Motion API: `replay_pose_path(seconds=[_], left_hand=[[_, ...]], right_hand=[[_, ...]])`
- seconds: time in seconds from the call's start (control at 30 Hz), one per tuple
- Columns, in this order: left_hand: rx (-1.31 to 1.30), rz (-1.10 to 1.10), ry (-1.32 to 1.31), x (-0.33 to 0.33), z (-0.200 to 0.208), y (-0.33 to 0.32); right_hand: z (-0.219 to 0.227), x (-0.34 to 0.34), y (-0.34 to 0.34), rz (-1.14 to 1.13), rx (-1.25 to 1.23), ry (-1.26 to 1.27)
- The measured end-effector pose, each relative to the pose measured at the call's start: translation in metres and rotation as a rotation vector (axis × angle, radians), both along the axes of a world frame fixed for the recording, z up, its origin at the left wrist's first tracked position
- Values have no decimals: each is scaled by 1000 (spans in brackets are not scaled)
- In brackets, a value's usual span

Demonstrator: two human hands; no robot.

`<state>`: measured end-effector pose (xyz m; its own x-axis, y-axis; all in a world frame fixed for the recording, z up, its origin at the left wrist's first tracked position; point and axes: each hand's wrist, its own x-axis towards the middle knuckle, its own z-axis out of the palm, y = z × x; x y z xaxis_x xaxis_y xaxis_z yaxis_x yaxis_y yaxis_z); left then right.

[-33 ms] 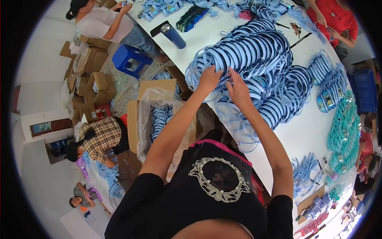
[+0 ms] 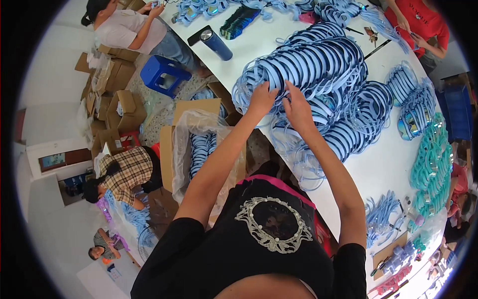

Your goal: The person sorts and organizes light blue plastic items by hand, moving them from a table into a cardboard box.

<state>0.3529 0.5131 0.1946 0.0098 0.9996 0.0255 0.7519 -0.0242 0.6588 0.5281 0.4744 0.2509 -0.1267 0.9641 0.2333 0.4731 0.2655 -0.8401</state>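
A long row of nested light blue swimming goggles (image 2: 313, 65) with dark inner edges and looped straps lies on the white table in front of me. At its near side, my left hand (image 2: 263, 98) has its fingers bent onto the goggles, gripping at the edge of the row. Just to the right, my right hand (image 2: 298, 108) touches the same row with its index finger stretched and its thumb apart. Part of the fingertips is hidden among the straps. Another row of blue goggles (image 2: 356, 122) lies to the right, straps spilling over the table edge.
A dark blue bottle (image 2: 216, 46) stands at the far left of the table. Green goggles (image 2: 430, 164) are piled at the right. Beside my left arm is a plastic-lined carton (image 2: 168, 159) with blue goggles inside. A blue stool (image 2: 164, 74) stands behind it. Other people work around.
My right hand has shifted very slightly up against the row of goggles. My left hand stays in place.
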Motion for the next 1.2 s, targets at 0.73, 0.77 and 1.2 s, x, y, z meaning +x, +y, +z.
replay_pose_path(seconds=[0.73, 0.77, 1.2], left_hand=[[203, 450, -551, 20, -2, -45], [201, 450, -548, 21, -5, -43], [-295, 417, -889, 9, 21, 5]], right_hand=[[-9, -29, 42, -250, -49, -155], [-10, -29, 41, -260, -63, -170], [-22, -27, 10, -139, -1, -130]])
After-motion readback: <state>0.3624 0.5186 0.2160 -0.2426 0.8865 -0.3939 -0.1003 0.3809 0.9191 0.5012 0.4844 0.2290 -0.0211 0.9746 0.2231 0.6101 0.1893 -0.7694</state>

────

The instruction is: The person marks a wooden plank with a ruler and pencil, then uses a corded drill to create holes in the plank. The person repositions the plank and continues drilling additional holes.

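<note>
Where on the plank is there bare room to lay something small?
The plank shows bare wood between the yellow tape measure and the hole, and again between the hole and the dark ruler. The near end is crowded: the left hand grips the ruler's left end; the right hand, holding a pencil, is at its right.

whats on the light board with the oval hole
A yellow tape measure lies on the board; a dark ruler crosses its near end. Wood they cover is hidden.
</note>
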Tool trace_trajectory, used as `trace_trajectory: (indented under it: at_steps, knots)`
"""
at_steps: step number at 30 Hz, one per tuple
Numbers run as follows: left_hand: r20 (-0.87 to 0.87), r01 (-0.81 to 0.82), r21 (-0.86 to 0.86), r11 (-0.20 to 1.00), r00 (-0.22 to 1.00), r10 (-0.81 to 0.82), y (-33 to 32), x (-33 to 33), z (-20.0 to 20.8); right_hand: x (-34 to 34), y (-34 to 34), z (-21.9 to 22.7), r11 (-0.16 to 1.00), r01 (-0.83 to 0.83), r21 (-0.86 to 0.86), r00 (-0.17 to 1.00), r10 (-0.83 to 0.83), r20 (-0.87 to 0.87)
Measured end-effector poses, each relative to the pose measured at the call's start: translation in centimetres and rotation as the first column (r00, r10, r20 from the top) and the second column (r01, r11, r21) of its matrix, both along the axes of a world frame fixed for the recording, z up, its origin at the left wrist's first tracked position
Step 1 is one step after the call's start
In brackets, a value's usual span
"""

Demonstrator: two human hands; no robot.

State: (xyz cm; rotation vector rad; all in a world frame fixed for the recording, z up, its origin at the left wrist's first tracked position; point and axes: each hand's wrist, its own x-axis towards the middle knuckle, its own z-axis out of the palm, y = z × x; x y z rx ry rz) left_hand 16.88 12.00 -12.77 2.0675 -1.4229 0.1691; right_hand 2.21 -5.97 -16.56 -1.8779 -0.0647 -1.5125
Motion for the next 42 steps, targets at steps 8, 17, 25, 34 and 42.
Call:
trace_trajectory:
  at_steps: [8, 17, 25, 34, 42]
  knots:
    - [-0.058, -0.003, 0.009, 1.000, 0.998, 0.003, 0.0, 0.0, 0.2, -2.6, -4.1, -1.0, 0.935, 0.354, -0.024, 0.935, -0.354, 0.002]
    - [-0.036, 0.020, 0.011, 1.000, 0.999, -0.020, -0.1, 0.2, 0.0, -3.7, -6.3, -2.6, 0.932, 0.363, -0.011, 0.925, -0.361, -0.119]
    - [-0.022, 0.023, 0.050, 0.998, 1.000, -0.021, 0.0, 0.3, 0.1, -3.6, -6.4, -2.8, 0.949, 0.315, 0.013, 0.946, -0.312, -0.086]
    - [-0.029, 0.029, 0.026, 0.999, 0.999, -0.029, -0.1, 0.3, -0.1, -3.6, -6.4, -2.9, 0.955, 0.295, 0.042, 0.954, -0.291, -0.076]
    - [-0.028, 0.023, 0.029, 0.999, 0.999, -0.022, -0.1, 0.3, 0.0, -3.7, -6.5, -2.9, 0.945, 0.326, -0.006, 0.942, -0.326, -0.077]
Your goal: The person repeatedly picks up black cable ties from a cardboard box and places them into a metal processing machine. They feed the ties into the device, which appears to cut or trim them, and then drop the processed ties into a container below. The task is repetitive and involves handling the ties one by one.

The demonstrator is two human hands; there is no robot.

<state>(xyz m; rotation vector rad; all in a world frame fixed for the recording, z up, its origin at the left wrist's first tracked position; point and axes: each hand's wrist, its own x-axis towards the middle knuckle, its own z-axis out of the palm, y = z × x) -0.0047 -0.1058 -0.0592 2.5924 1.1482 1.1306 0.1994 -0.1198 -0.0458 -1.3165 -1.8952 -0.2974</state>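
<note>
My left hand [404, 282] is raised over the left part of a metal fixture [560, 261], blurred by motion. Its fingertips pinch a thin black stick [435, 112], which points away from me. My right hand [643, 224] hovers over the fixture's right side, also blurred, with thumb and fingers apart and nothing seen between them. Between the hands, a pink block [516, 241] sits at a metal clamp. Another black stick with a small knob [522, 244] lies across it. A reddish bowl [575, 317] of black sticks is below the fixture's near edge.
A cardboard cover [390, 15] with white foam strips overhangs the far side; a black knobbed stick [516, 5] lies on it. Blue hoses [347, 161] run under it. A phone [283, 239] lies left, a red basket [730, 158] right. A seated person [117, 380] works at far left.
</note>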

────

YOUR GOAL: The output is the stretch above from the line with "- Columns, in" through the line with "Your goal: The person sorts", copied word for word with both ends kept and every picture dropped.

REPLY TO THE EXERCISE:
- Columns, in this order: left_hand: rx (-1.31 to 1.30), rz (-1.10 to 1.10), ry (-1.32 to 1.31), x (-0.33 to 0.33), z (-0.200 to 0.208), y (-0.33 to 0.32); right_hand: z (-0.219 to 0.227), x (-0.34 to 0.34), y (-0.34 to 0.34), rz (-1.14 to 1.13), rx (-1.25 to 1.23), ry (-1.26 to 1.27)
- The measured end-effector pose, each relative to the pose measured at the call's start: translation in metres and rotation as a rotation vector (axis × angle, radians), both along the axes of a world frame fixed for the recording, z up, its origin at the left wrist's first tracked position
- Values have no decimals: each is scaled by 1000 (spans in brackets are not scaled)
- In brackets, a value's usual span

Demonstrator: two human hands; no robot.

`<state>`: measured end-effector pose (xyz m; its own x-axis, y-axis; all in a world frame fixed for the recording, z up, its origin at the left wrist's first tracked position; point and axes: each hand's wrist, its own x-axis towards the middle knuckle, its own z-axis out of the palm, y = z × x; x y z xaxis_x xaxis_y xaxis_z yaxis_x yaxis_y yaxis_z); left then right.

[-33 ms] 
[+0 ms] 

Your goal: The person sorts and organizes light blue plastic items by hand, moving them from a table into a cardboard box.

This finishes the output.